La galerie Templon accueille trois installations inédites de Yayoï Kusama. Entre prolifération des formes, visions hallucinogènes et obsessions, l’artiste nous invite de nouveau à explorer son univers idiosyncrasique.
Nous plongeons dans une forêt crayeuse - Heaven and Earth - composée de 40 boîtes blanches posées au sol et d’où jaillissent un foisonnement d’excroissances blanches, spirales molles et moelleuses, circonvolutions d’une pensée sinueuse qui nous attirent mais qu’il est impossible de pénétrer. La densité de cette installation produit un effet attractif tout autant que répulsif : nous sommes saisis entre la sensualité des formes et du matériau, et le blanc mat qui nous projette dans un univers de camisole, de cellule capitonnée.

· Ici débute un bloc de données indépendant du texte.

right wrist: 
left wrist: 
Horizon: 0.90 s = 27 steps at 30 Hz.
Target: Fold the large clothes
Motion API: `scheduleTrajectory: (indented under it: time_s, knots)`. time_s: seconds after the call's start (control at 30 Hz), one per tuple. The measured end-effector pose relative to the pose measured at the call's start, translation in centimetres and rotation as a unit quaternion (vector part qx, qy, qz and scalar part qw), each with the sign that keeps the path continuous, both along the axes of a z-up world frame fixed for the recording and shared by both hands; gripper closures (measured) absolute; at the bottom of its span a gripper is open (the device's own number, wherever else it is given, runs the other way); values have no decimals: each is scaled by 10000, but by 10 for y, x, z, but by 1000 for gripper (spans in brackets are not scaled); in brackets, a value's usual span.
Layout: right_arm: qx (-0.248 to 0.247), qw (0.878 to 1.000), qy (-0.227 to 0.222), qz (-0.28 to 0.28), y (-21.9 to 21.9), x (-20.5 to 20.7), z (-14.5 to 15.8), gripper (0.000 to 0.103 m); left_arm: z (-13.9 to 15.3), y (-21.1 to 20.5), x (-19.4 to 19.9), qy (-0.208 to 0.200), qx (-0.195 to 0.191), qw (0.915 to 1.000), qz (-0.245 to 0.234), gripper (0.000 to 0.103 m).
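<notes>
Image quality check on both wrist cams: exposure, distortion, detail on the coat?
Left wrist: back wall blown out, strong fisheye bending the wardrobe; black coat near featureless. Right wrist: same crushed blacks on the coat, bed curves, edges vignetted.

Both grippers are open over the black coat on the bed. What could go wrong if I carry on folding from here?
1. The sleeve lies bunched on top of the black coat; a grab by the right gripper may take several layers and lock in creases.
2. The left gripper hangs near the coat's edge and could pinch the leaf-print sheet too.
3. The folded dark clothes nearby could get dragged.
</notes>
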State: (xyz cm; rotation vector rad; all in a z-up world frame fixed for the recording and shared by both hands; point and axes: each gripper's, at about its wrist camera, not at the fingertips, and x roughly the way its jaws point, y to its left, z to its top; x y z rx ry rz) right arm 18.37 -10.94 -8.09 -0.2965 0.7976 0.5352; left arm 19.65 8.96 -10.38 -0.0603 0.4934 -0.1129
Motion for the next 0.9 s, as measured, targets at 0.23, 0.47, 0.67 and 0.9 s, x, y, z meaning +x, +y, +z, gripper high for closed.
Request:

À peine avons-nous le temps de prendre conscience que l’artiste vient de nous capturer dans les pièges de sa création que Narcissus Garden, vague à la surface réfléchissante, déferle sur nous. Cette installation-miroir constituée d’un ensemble de boules argentées interroge les notions d’infini, d’illusion et de répétition. Elle émiette notre image, et nous voici, Narcisse démultiplié et livré au pouvoir de Kusama.
Des fragments encore : les 50 chaussures à talons qui se plantent sur le sol de la dernière salle de la galerie. C’est Gold Shoes, un sous-bois turgescent qui distille son étrangeté en faisant bouillonner des champignons dorés à l’intérieur de chaussures de femme. La présence très prégnante de ces champignons emplit l’espace, le rend incertain, magique tout autant qu’angoissant.
Et puis, comme un condensé de la réflexion de Yayoi Kusama, cet étrange cadre noir Flower Blooming in Azumino, qui déborde de protubérances jaunes à pois noirs. La forme centrale semble un sexe - corolle de femme qui s’ouvre et d’où s’échappe les inquiétants tentacules.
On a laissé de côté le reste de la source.